Major Overnight Headlines
Spanish Q3 GDP rises 0.1% QoQ, in-line; CPI falls 0.1% YoY, first decline since late 2009
German unemployment rises 2k in October versus a reading of flat expected
NZD: Moody’s officials discussed cutting New Zealand from AAA, partly on the basis of its NIIP

The last time we had a particularly interesting month-end in the FX space was at the end of August, when expectations of a ‘Septaper’ collided with Syrian tensions and knocked ‘long-EUR/long-risk’ trades lower. The tide effectively went out and left some participants exposed in the process. The ‘Septaper’ was about to inflict some damage on the risk trade.

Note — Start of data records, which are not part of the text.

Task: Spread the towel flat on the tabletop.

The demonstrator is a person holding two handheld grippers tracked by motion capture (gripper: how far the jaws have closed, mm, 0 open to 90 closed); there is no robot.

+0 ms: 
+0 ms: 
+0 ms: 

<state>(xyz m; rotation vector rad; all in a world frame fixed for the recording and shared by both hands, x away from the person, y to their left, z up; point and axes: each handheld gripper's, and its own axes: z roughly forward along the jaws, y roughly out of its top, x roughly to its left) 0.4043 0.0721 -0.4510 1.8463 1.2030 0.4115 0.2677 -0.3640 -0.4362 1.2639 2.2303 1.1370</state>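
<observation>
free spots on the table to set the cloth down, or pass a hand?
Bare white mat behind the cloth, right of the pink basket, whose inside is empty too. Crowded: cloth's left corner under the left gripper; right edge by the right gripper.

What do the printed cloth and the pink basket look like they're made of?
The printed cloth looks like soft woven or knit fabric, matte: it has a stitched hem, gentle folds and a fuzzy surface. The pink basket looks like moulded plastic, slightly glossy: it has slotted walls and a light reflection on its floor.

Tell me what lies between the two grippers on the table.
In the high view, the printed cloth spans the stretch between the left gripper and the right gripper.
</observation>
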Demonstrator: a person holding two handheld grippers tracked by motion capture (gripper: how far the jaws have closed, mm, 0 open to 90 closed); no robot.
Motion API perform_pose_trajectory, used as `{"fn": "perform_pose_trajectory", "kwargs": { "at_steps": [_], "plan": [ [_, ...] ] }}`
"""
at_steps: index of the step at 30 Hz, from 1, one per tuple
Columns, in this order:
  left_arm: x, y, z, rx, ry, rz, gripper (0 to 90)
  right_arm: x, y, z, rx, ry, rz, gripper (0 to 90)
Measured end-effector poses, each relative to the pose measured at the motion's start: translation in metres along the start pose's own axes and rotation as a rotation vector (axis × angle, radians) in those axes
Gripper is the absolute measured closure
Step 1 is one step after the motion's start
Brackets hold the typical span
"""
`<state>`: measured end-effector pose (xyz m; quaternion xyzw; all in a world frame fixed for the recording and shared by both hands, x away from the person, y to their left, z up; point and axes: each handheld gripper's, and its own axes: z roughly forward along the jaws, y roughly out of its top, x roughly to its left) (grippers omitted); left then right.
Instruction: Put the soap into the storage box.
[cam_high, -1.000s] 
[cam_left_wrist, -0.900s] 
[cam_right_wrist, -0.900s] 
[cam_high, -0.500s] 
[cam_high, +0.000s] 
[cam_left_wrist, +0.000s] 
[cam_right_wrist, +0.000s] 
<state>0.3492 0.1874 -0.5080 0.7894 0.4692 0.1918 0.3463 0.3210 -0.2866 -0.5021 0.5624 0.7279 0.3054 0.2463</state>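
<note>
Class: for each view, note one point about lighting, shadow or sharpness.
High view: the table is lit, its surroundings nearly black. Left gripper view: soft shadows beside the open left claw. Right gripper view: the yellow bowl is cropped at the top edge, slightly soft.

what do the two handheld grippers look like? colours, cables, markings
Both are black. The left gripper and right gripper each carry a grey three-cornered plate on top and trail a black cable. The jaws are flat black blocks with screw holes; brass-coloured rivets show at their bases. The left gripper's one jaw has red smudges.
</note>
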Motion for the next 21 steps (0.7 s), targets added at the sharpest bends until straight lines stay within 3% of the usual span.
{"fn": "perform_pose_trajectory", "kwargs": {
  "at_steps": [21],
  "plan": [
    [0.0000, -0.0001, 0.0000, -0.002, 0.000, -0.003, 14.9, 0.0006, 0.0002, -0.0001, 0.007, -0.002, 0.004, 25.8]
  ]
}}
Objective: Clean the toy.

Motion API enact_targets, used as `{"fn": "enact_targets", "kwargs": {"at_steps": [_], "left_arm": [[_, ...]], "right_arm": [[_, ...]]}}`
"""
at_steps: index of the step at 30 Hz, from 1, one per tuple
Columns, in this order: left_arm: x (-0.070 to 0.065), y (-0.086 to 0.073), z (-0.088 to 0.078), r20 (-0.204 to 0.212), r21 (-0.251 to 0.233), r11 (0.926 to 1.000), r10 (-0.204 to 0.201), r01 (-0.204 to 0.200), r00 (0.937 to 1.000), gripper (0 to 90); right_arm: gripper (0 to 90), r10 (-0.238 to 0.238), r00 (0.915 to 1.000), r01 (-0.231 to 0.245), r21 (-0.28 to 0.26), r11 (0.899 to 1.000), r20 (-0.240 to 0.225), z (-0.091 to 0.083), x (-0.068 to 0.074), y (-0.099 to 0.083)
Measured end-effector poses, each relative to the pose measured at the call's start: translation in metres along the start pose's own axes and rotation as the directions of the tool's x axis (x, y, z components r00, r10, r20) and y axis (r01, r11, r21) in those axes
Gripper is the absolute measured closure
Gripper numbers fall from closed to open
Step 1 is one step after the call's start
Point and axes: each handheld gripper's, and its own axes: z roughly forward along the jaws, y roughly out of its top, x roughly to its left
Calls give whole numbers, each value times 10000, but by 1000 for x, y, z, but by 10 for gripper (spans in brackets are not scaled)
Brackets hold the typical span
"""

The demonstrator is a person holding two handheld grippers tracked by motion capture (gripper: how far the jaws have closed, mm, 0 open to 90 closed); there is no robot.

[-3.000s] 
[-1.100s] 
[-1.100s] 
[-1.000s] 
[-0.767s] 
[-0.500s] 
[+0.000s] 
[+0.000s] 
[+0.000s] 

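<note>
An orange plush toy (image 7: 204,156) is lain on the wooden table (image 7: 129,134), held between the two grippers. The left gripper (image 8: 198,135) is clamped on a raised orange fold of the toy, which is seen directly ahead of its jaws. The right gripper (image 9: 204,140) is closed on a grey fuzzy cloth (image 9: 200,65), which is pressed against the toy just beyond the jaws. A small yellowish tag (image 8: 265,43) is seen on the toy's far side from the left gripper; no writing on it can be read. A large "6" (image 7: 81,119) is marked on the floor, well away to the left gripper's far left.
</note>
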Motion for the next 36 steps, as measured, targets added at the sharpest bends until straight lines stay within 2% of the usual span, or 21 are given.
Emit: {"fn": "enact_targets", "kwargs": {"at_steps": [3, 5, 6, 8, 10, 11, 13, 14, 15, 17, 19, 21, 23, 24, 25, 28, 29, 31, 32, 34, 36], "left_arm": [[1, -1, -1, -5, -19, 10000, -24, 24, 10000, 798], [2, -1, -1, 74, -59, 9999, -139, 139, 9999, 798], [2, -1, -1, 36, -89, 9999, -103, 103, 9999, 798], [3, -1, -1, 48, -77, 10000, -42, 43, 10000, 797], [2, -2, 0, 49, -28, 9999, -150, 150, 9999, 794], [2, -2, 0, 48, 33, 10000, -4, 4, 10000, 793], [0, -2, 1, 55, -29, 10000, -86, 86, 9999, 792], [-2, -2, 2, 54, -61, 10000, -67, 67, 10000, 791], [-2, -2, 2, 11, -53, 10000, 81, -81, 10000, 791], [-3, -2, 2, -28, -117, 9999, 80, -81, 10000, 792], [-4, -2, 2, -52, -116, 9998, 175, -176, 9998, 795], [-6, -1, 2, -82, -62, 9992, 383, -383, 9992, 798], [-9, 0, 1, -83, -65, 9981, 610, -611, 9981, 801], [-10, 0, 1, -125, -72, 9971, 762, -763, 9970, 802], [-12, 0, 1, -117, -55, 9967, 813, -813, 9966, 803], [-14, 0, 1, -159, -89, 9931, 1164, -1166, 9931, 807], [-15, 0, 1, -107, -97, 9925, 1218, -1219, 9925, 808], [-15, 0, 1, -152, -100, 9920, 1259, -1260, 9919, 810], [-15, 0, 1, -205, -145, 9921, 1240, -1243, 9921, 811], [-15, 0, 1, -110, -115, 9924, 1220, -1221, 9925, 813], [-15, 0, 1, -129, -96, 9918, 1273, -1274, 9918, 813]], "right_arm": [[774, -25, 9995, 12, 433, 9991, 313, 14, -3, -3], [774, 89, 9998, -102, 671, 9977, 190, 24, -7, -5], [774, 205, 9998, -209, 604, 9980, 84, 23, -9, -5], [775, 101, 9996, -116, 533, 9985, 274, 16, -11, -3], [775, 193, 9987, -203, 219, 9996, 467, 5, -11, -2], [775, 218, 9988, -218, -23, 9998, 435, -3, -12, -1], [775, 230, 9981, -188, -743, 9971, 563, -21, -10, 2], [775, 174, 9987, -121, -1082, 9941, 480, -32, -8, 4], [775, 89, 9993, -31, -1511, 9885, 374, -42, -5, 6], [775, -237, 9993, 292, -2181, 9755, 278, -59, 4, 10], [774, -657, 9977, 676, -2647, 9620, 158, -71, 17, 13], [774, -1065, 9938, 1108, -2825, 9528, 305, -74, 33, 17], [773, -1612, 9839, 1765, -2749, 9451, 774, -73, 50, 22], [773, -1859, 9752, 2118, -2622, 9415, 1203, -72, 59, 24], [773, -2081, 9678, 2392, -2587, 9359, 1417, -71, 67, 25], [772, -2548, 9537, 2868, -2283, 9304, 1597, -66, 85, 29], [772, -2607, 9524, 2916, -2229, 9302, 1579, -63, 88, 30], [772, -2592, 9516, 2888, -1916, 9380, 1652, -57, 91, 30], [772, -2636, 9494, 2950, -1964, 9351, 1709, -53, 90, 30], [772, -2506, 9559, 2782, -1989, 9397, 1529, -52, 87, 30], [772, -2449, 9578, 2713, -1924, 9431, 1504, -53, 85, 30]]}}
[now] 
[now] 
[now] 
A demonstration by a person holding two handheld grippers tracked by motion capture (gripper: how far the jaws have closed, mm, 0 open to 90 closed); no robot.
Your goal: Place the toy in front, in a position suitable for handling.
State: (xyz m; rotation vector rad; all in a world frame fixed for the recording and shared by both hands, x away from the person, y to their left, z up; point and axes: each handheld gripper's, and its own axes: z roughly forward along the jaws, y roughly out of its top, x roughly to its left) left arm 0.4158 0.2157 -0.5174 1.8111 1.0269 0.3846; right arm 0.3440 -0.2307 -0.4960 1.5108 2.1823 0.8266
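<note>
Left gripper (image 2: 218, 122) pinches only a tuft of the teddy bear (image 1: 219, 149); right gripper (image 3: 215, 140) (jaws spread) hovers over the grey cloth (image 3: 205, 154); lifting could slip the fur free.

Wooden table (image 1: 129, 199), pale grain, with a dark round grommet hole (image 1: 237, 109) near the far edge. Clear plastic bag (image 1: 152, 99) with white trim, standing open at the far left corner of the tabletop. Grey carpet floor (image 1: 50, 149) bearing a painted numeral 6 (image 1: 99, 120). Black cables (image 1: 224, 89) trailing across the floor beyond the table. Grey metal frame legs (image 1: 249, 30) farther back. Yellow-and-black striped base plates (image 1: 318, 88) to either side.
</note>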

Month-end October doesn’t even come close to the end-August level of intrigue, but price action does suggest that there has indeed been a collision of sorts. Since October 25th, the low-to-high gap in the DXY has been a rally of about 0.90%. This may have taken some by surprise, especially in the run-up to the October FOMC during which one might have expected the USD to ‘err’ more towards the soft side.

The shedding of short-USD ‘risk positions’ at month-end may reflect the gap which is forming between price action in the USD and the possibility that participants have extended the ‘no taper’ too far. A perfectly rational move in the DXY back to the 79.30 area in front of the FOMC result today might reflect a collision of this medium-term ‘risk shedding’ with the very near-term outlook for the USD, which is still probably skewed more towards the downside.

If FX is really second-guessing the length of the ‘no taper’, it would suggest that the Fed’s June rhetoric on QE tapering has actually had some staying power – and accomplished something. Perhaps the Fed did want to put a lid on speculative excess whilst still having the freedom to inject QE at the same $85bln/month pace. Either way, something may have been accomplished, and that would not be too bad for a central bank perceived to have massive communication issues at present – or a ‘wild stallion’ like QE3 to tame.